Fahrtwind, Sonnenschein und eine kurvige einsame Strasse – so stellt man sich eine entspannte Cabrio-Fahrt vor. Doch bei Wind, Regenwetter und Stadtverkehr ist der Fahrer froh, sein Verdeck schnell schliessen zu können. Damit das funktioniert sind unter anderem spielarme Mehrlenkerscharniere gefragt. Die Herausforderung bei den Aerodynamik-Bauteilen liegt in ihrer Herstellung. In der Praxis werden die Bohrungen in den Lenkern nur grob gestanzt, die Feinschnittanteile sind limitiert und dazu kommen auch noch Nieten und Gleitlager, die in einem ganzen System spielfrei arbeiten sollen, um Geräusche und Klappern zu vermeiden. Metallische gerollte PTFE-Lager kommen bisher standardmässig zum Einsatz, müssen jedoch sehr aufwendig nachkalibriert werden. Der Motion-plastics-Spezialist Igus setzt hier mit seinen Kunststoffgleitlagern, zum Beispiel aus dem neuen Werkstoff Iglidur F300, an. «Der Nachteil von Kunststoffgleitlagern, dass diese bei hohen Temperaturen fliessen, wird in diesem Fall zu unserem Vorteil», erklärt Markus Feth, Leiter Automotive bei Igus. 

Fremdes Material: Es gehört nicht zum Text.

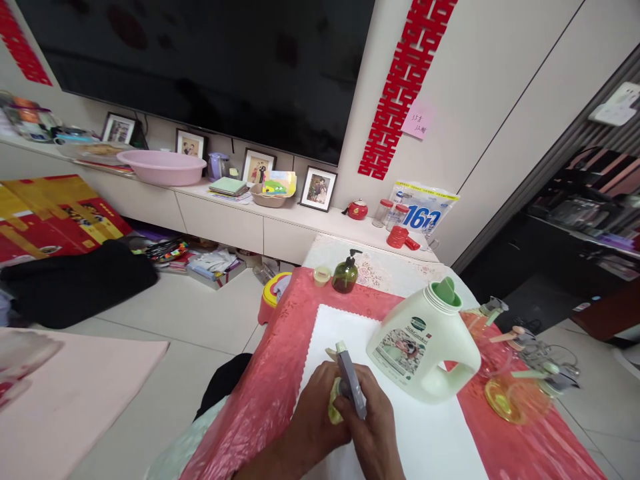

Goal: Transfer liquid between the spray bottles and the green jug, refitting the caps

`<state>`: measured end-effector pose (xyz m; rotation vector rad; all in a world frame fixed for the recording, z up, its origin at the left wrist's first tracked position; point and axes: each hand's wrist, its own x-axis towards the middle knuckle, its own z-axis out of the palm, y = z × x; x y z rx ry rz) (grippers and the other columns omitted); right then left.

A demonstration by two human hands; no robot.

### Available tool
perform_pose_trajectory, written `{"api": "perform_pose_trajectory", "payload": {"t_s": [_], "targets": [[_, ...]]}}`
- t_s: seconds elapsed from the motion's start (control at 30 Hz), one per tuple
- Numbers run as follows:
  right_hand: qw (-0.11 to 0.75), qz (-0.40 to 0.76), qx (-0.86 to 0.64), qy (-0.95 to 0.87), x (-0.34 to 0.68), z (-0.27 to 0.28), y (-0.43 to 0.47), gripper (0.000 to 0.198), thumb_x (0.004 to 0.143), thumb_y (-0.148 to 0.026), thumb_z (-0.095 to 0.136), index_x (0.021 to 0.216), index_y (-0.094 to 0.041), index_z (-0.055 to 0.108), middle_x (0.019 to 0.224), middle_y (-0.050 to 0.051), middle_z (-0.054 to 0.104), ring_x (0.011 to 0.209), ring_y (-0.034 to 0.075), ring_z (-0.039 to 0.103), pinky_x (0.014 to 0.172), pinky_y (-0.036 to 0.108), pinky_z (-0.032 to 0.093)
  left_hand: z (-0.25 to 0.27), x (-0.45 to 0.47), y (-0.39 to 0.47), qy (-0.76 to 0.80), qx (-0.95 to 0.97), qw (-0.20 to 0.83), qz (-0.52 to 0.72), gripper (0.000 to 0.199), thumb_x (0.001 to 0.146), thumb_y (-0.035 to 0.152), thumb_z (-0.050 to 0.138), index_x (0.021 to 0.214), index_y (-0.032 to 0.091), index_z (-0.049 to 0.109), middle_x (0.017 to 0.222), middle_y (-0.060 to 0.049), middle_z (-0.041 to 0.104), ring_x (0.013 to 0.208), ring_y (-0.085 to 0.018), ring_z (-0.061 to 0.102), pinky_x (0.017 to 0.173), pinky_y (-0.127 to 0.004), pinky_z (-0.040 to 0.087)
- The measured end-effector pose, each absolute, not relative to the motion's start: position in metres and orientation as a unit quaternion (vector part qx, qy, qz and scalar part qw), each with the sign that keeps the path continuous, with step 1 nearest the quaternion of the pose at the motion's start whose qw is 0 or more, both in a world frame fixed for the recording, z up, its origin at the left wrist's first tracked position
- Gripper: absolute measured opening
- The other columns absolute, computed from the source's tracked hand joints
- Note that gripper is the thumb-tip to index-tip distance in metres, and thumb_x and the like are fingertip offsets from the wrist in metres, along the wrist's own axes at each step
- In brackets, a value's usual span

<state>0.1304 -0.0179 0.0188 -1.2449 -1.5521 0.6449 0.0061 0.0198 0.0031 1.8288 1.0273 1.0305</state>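
Over the white mat [320, 333], both hands are closed around a spray bottle with a grey trigger head [351, 380] and a pale nozzle tip. My left hand [317, 407] wraps the clear bottle, which shows yellow at the side and is mostly hidden by fingers. Gripping the spray head from the right is my right hand [375, 417]. A large pale green detergent jug [425, 343] stands upright just beyond my right hand, with a green spout in its open mouth. Farther off are a dark green pump bottle [345, 275] and a small pale cup [321, 275].
Several clear spray bottles [517, 400] with coloured liquid stand at the right table edge. A red plastic cover [240, 407] lies over the table. Behind it, a low cabinet [285, 233] carries photo frames, a pink basin [163, 167] and jars. A yellow-red stool [270, 297] stands left.
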Motion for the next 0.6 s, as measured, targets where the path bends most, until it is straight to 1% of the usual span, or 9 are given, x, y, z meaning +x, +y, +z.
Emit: {"api": "perform_pose_trajectory", "payload": {"t_s": [0.1,0.23,0.3,0.37,0.47,0.53,0.6], "targets": [[0.509,0.245,-0.507,-0.651,0.127,0.020,-0.019,0.036,0.100,-0.042,0.057,0.132,-0.027,0.063,0.124,0.004,0.058,0.115,0.018,0.059,0.101,0.024,0.050,0.003,0.006,0.019,0.409,0.717,0.401,0.396,0.028,0.069,0.027,0.071,0.092,0.022,0.055,0.090,-0.004,0.064,0.081,-0.022,0.060,0.072,-0.035,0.050],[0.522,0.205,-0.542,-0.626,0.123,0.012,-0.021,0.038,0.097,-0.041,0.062,0.132,-0.025,0.064,0.113,0.006,0.059,0.104,0.018,0.060,0.090,0.025,0.053,0.004,0.006,0.019,0.412,0.717,0.406,0.389,0.022,0.074,0.026,0.069,0.093,0.021,0.059,0.091,-0.005,0.065,0.081,-0.023,0.062,0.072,-0.036,0.051],[0.538,0.196,-0.554,-0.604,0.121,0.006,-0.021,0.041,0.094,-0.040,0.065,0.131,-0.024,0.063,0.115,0.006,0.060,0.106,0.018,0.060,0.091,0.025,0.054,0.006,0.005,0.019,0.404,0.717,0.410,0.394,0.028,0.073,0.025,0.070,0.098,0.021,0.061,0.094,-0.006,0.066,0.086,-0.024,0.063,0.075,-0.037,0.052],[0.554,0.187,-0.570,-0.578,0.119,0.001,-0.021,0.048,0.089,-0.037,0.069,0.134,-0.022,0.061,0.119,0.006,0.060,0.109,0.019,0.061,0.091,0.025,0.055,0.007,0.004,0.019,0.394,0.715,0.420,0.396,0.034,0.072,0.025,0.071,0.105,0.022,0.062,0.099,-0.006,0.068,0.091,-0.026,0.065,0.080,-0.039,0.054],[0.553,0.196,-0.612,-0.530,0.118,-0.001,-0.022,0.057,0.083,-0.033,0.071,0.138,-0.021,0.059,0.117,0.005,0.062,0.103,0.019,0.063,0.089,0.025,0.056,0.008,0.002,0.018,0.383,0.711,0.435,0.398,0.038,0.073,0.028,0.072,0.110,0.023,0.064,0.105,-0.007,0.069,0.097,-0.027,0.066,0.086,-0.040,0.054],[0.541,0.213,-0.629,-0.516,0.119,-0.001,-0.023,0.059,0.083,-0.034,0.070,0.140,-0.020,0.059,0.117,0.004,0.063,0.100,0.018,0.064,0.091,0.025,0.056,0.009,0.001,0.018,0.377,0.708,0.441,0.403,0.044,0.072,0.029,0.074,0.114,0.024,0.064,0.110,-0.008,0.069,0.101,-0.028,0.066,0.089,-0.040,0.055],[0.536,0.225,-0.623,-0.524,0.121,-0.001,-0.023,0.060,0.082,-0.034,0.069,0.140,-0.020,0.059,0.118,0.004,0.064,0.099,0.018,0.066,0.091,0.024,0.056,0.014,0.001,0.019,0.377,0.709,0.439,0.404,0.044,0.071,0.030,0.075,0.113,0.024,0.066,0.109,-0.007,0.070,0.100,-0.028,0.066,0.088,-0.040,0.055]]}}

Selbstkalibrierung durch hohe Temperaturen 

Die Buchse aus dem Material Iglidur F300 wird mit Vorspannung in der Lagerstelle montiert. Die Kathodische Tauchlackierung – ein Verfahren zur gleichmässigen Beschichtung von Oberflächen – wird durchgeführt. Dafür hat Igus das neue Iglidur F300 so entwickelt, dass es elektrisch leitfähig ist und die Einzelteile des Scharniers nicht voneinander isoliert. Die Leitfähigkeit ist so ausgelegt, dass diese für ein gutes Lackierergebnis ausreicht. Allerdings sind die Igus-Lager im Vergleich zu metallischen Gleitlagern eher isolierend, so dass es zu keiner nennenswerten Korrosion in den üblichen Salzsprüh- und Klimawechseltests der OEM kommt. Dies ist besonders bei Aerodynamik-Bauteilen wir Spoilerkinematiken und verstellbaren Diffusoren von Bedeutung. Zudem ist das Material extrem verschleissfest und hält den besonderen thermischen Anforderungen während des anschliessenden Einbrennens stand. Im Trocknungsprozess bei 180 bis 220 Grad kalibriert sich das Lager von selbst nach. So erhält der Kunde, trotz grob gestanzter Bohrungen und Kaltfliesspressen von Bolzen, eine leichtgängige und spielarme Lagerung.